EECC provides a structured, feasible way to close these gaps. By focusing on simple, low-cost, life-saving actions that can be delivered by any health worker, in any health facility, EECC strengthens the foundations of care across the system. Tanzania’s Ministry of Health recognised this potential, but translating recognition into policy and practice required coordinated effort.
How Tanzania Made Progress: Five Lessons
The first lesson from the study is the critical importance of early and continuous engagement with government. Researchers and clinicians worked closely with the Ministry of Health from the outset, and EECC champions within the country maintained EECC visibility amid competing priorities. Partnerships with organisations such as UNICEF supported the development of a National Strategic Plan for EECC.
Second, research and evidence were central to building understanding and political will. Baseline studies documenting gaps in critical care, alongside emerging health-economic analyses showing EECC's affordability, gave policymakers concrete reasons to act. Evidence served not only to highlight the problem but also to demonstrate that a scalable, cost-effective solution existed.
Third, the team had to address misconceptions about EECC, a challenge familiar to anyone working in global critical care. Many stakeholders initially believed EECC was already being delivered, or that it was synonymous with ICU-based care. Clear messaging was essential to explain that EECC focuses on foundational, life-saving care across all health settings, complementing rather than replacing advanced care.
Fourth, Tanzania’s progress was accelerated by leveraging existing initiatives and external events, particularly the COVID-19 pandemic.
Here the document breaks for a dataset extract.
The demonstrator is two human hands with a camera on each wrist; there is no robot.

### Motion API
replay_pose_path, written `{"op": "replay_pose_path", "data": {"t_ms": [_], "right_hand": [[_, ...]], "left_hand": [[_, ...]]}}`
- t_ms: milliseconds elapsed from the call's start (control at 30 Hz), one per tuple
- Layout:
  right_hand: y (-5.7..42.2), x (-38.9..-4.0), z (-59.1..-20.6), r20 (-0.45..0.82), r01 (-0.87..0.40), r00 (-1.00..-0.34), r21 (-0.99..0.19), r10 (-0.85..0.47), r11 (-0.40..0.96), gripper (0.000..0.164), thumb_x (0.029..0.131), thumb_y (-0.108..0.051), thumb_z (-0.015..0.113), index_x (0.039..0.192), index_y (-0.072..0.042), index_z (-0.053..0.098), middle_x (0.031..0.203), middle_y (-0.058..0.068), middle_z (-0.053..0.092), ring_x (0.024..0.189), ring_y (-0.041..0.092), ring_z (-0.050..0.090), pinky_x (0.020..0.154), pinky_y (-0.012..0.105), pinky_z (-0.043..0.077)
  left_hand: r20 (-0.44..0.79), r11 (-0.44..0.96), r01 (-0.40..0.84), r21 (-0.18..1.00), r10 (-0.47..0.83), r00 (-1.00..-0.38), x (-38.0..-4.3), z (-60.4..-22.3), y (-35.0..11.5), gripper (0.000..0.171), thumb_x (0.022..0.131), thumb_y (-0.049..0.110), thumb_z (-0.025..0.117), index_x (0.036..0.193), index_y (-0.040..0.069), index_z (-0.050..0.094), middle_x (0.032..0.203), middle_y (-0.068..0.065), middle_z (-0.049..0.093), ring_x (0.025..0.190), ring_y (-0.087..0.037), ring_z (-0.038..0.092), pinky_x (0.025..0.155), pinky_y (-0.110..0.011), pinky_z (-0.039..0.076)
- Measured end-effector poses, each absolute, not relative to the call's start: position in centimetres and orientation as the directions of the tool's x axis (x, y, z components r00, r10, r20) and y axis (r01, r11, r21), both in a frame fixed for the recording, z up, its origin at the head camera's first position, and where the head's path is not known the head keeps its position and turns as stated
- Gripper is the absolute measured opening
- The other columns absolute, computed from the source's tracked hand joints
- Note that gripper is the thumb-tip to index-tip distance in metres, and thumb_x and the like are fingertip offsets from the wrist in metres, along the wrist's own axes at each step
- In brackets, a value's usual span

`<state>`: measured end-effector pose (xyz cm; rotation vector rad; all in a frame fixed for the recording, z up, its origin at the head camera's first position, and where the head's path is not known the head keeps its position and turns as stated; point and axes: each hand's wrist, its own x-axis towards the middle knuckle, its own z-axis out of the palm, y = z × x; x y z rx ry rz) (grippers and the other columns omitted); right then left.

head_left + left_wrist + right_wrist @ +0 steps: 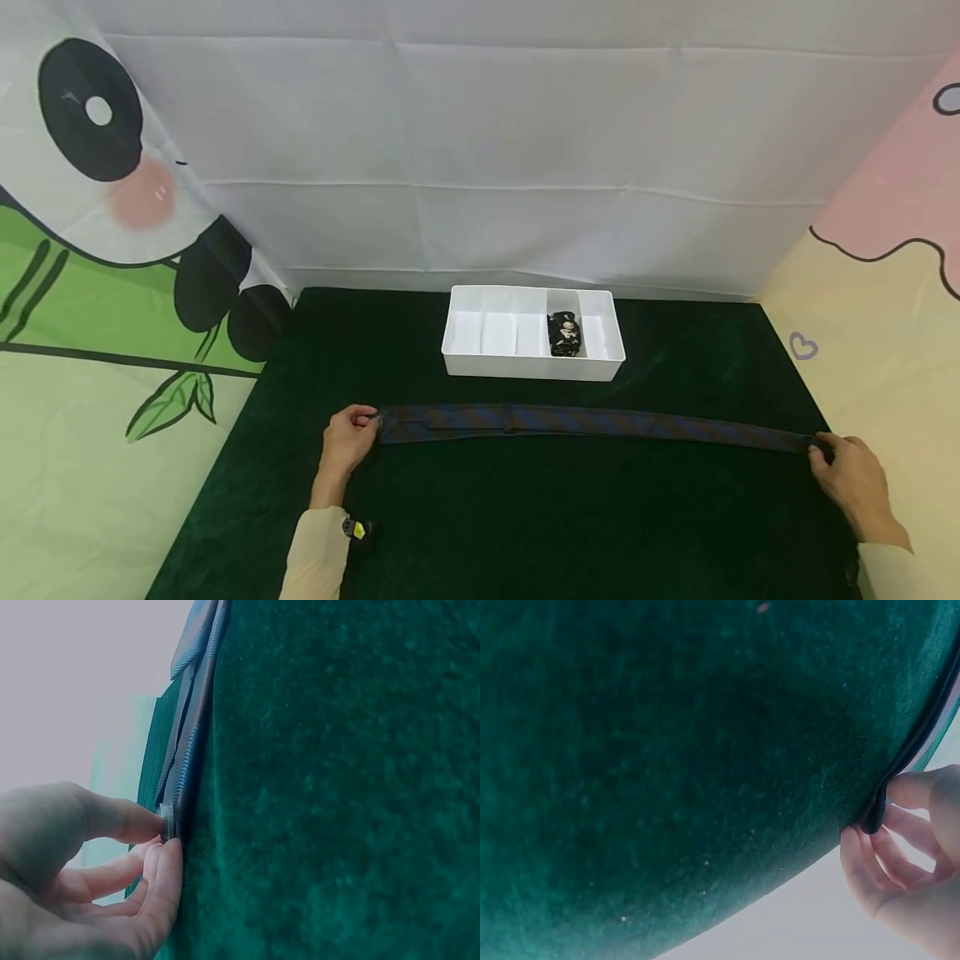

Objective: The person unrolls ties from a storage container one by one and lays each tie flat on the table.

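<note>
A blue and brown striped necktie (525, 420) is stretched lengthwise across the dark green cloth, folded along its length. At its left end my left hand (349, 440) pinches the tie between thumb and fingers; the left wrist view shows the thumb and fingertips on a small pale, shiny piece (166, 820) at that end. My right hand (855, 483) pinches the opposite end near the table's right edge. In the right wrist view the dark tie end (875, 814) sits folded over between the right thumb and fingers.
Behind the tie stands a white divided box (495, 367). One compartment holds a rolled black cloth with a pale pattern (564, 333). Green cloth (570, 517) covers the table, and a white sheet (517, 167) hangs behind it, with printed cartoon sheets at both sides.
</note>
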<state>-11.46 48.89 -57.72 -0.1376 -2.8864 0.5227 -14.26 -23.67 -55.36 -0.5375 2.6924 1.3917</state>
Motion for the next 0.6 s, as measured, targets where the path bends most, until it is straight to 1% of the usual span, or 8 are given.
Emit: {"op": "replay_pose_path", "data": {"t_ms": [400,600], "right_hand": [[48.59,-11.23,-57.06,0.161,0.073,-0.977,-0.359,0.139,0.93,0.031,0.092,0.001,0.062,0.111,0.025,0.055,0.101,0.047,0.051,0.086,0.061,0.054,0.074,0.067,0.042],[48.76,-11.27,-56.79,0.136,0.083,-0.98,-0.372,0.143,0.925,0.033,0.093,-0.001,0.063,0.112,0.025,0.054,0.099,0.045,0.051,0.085,0.058,0.054,0.073,0.066,0.043]], "left_hand": [[-0.2,0.539,-0.338,0.771,-0.3,-0.933,-14.43,-55.33,-23.43,0.026,0.099,0.015,0.06,0.117,-0.003,0.067,0.099,-0.013,0.06,0.085,-0.023,0.054,0.07,-0.032,0.041],[-0.187,0.543,-0.331,0.772,-0.303,-0.934,-14.36,-55.34,-23.31,0.025,0.099,0.014,0.061,0.116,-0.003,0.067,0.098,-0.013,0.06,0.084,-0.023,0.055,0.069,-0.033,0.041]]}}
The crisis exposed system-wide weaknesses in oxygen access, monitoring and emergency preparedness, creating a natural opening for EECC. EECC principles were integrated into COVID-19 technical guidance and aligned with ongoing programmes in maternal health, paediatrics, emergency care and oxygen scale-up.
Finally, the study emphasises that EECC implementation requires a multifaceted, system-wide strategy. Training alone is insufficient. Equipment alone is insufficient. Real change came from coordinated action involving national policymakers, regional leaders, hospital administrators and frontline providers. The process was adaptive, iterative and required perseverance; but it ultimately led to the formal integration of EECC into national policy.
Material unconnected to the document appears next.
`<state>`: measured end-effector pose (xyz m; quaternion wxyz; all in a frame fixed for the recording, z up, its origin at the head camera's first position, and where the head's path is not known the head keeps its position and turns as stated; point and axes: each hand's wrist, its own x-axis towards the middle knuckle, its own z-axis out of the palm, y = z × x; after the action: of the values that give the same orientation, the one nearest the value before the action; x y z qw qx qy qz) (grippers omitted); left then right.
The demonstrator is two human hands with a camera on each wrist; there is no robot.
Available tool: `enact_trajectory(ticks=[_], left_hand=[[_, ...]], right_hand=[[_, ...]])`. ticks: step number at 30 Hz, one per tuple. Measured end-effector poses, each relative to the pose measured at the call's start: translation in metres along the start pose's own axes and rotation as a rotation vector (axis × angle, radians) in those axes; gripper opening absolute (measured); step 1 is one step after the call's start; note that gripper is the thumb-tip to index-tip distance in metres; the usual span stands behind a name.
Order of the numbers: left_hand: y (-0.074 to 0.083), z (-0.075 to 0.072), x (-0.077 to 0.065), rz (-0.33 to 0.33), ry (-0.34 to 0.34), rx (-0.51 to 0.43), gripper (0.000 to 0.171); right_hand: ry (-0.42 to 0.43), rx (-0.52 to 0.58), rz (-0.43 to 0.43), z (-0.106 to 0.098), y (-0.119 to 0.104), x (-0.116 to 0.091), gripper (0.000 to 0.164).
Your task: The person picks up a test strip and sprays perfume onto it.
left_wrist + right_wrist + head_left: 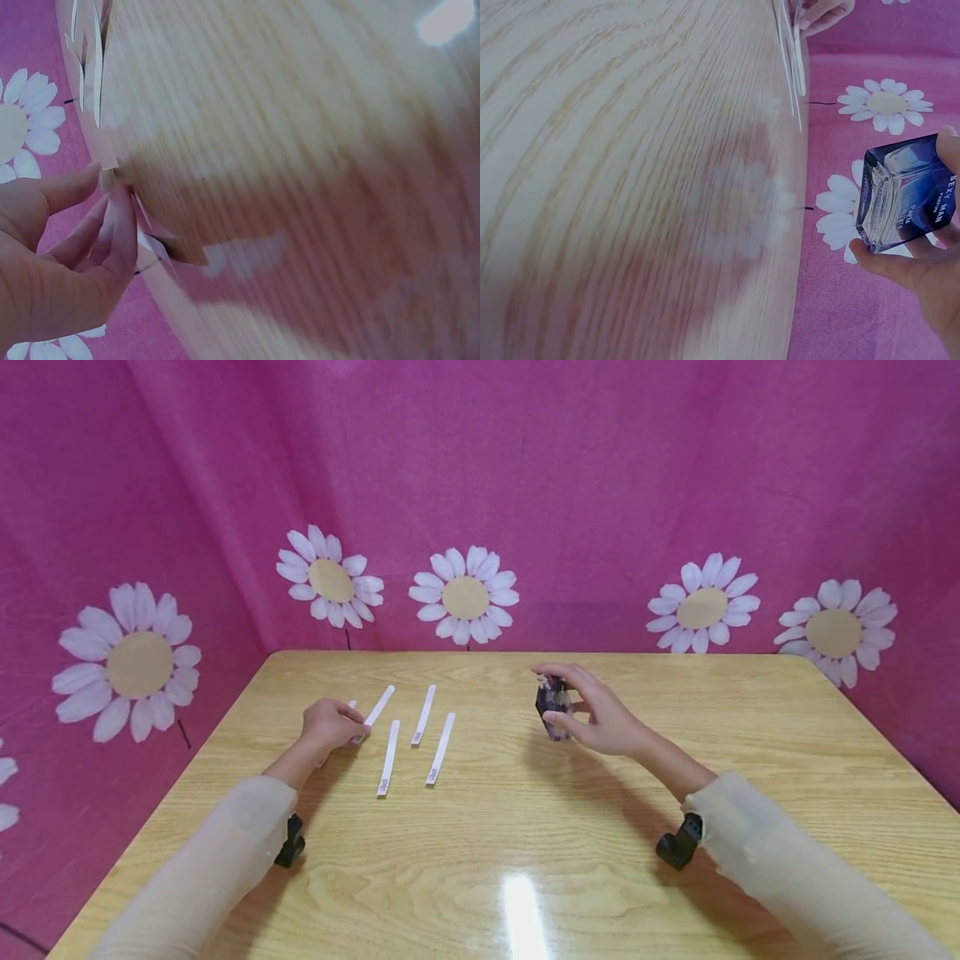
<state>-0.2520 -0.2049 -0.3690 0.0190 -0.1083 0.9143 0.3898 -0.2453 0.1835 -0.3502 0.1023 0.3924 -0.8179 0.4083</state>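
My left hand (327,725) pinches the lower end of a white paper scent strip (381,703) between thumb and fingers, low over the left side of the table. Another strip (154,244) lies partly hidden by that hand. To its right, several more strips (423,714) lie slanted on the wood, each with small dark print at its near end. My right hand (598,720) grips a dark blue glass perfume bottle (909,193) marked "SEXY MAN", its thumb and fingers at opposite ends. The bottle is held above the table, tilted in the right wrist view.
The light wooden table (480,852) has a glossy surface with a bright reflection near the front. Behind its far edge hangs a magenta curtain (570,485) with large white daisies. A small black wrist camera (681,842) hangs below each sleeve.
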Motion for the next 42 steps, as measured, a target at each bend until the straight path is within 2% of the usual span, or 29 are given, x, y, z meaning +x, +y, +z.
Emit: enact_trajectory(ticks=[5, 10, 19, 22, 27, 31, 38, 42], left_hand=[[0.001, -0.005, -0.005, 0.003, 0.022, 0.086, 0.024], [0.0, -0.009, -0.012, 0.023, -0.008, 0.067, 0.027], [0.003, -0.009, -0.03, 0.236, 0.051, 0.152, 0.025], [0.006, -0.006, -0.036, 0.273, 0.037, 0.155, 0.022], [0.007, 0.003, -0.046, 0.263, -0.013, 0.137, 0.02], [0.005, 0.012, -0.052, 0.282, -0.05, 0.132, 0.021], [0.004, 0.021, -0.057, 0.323, -0.074, 0.153, 0.032], [0.006, 0.022, -0.058, 0.3, -0.087, 0.168, 0.037]], right_hand=[[0.006, 0.001, 0.004, 0.001, 0.001, 0.0, 0.056], [0.022, 0.015, 0.017, 0.002, 0.004, -0.002, 0.056], [0.035, 0.027, 0.047, 0.0, 0.007, -0.006, 0.056], [0.04, 0.019, 0.051, -0.001, 0.008, -0.007, 0.056], [0.053, 0.001, 0.049, -0.002, 0.009, -0.01, 0.056], [0.058, 0.005, 0.048, -0.002, 0.01, -0.011, 0.056], [0.052, 0.021, 0.055, -0.003, 0.01, -0.012, 0.057], [0.052, 0.021, 0.056, -0.004, 0.01, -0.013, 0.057]])
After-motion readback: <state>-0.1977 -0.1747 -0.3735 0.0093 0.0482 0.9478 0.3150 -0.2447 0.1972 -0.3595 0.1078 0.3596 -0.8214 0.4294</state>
A Model for Other Countries
Tanzania’s experience shows that strengthening the care of critically ill patients does not depend on high-tech equipment or specialised units. It depends on getting the basics right, at scale, across the entire health system. By combining evidence, collaboration, advocacy and system-wide strategies, Tanzania has demonstrated a pathway that other countries can adapt.
As more nations focus on universal health coverage and equitable access to life-saving care, EECC offers a pragmatic, cost-effective solution to reducing preventable deaths. The lessons from Tanzania are not just encouraging; they are actionable.